Task statement - Those lines of the following listing which contain the string "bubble" should be returned.

Available data -

___

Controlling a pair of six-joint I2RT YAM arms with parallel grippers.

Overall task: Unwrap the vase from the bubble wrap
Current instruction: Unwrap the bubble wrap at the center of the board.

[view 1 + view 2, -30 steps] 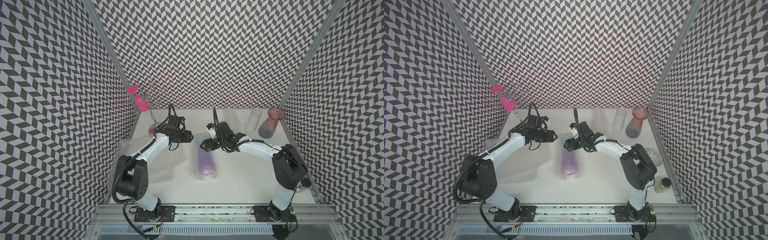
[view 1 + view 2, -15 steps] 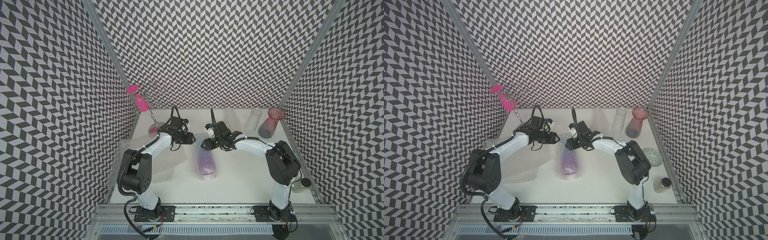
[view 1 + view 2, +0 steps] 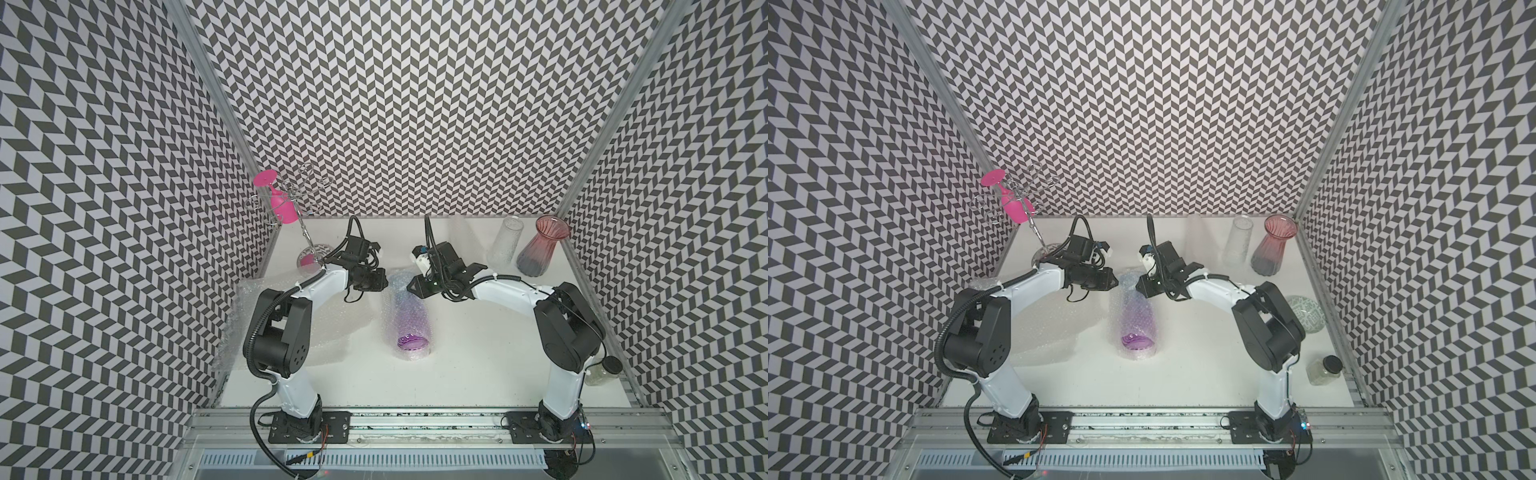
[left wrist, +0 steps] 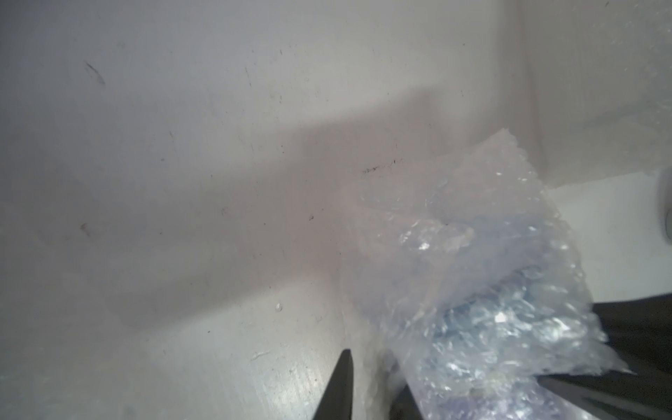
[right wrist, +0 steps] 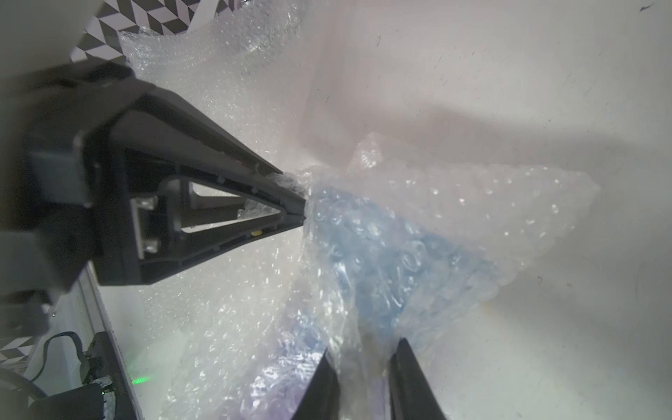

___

Exercise answer -
Overall task: Unwrap the vase from the bubble wrap
Current instruction: Unwrap the bubble wrap at the center of the board.

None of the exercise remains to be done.